Reading Comprehension with Multiple Hops

Dataset Distribution under CC BY-SA 3.0

Two New Reading Comprehension Datasets

We have created two new Reading Comprehension datasets focussing on multi-hop (alias multi-step) inference.

Several pieces of information often jointly imply another fact. In multi-hop inference, a new fact is derived by combining facts via a chain of multiple steps.

Our aim is to build Reading Comprehension methods that perform multi-hop inference on text, where individual facts are spread out across different documents.

The two QAngaroo datasets provide a training and evaluation resource for such methods.

Task Overview

In our task, the goal is to answer text understanding queries by combining multiple facts that are spread across different documents.

In each sample, a query is given about a collection of documents. The goal is to identify the correct answer among a set of given type-consistent answer candidates. The candidates — including the correct answer — are mentioned in the documents.

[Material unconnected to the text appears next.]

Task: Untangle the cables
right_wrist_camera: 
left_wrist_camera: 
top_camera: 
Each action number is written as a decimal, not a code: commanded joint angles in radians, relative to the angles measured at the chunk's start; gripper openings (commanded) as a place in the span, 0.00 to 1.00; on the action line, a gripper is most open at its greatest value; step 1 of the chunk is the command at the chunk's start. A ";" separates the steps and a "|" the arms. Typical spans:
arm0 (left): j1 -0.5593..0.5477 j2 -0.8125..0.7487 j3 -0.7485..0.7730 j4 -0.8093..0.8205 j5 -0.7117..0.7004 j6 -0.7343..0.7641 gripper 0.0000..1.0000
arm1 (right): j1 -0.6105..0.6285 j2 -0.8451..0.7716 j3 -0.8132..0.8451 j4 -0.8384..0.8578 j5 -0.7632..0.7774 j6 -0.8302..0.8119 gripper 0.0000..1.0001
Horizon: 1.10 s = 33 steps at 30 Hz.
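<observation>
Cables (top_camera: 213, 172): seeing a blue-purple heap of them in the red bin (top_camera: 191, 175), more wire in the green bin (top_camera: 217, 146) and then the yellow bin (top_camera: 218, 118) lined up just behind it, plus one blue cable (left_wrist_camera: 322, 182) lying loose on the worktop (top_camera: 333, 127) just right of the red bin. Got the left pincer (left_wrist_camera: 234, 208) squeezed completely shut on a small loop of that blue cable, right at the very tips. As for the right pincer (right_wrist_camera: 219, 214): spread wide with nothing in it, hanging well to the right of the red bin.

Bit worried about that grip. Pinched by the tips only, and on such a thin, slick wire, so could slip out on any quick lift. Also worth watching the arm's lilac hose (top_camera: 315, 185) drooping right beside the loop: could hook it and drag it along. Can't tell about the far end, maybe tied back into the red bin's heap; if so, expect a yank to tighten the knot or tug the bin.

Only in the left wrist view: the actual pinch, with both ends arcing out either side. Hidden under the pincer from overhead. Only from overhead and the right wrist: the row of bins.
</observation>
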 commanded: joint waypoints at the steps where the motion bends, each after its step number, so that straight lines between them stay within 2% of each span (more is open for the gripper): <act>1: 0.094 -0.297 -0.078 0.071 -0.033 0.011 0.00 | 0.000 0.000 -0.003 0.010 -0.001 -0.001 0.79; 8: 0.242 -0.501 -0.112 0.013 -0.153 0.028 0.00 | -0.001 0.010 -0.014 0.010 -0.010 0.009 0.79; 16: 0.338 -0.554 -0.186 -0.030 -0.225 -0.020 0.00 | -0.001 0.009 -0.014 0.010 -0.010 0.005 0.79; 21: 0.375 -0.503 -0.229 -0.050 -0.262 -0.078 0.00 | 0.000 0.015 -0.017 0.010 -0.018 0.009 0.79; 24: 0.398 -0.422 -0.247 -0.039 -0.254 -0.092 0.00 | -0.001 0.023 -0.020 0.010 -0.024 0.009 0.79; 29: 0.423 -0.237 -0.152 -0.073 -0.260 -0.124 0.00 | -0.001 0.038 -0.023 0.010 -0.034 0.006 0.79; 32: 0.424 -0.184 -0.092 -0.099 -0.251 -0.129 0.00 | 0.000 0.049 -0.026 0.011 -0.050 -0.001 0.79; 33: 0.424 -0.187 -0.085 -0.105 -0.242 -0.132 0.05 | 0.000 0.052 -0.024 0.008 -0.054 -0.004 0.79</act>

We also provide a masked version of both datasets, where candidates are replaced by random placeholder tokens. More details on the rationale behind this can be found in the paper.


The first of the two datasets is open-domain and based on Wikipedia articles; the goal is to recover Wikidata information by hopping through documents. The example on the right shows the relevant documents leading to the correct answer for the query shown at the bottom.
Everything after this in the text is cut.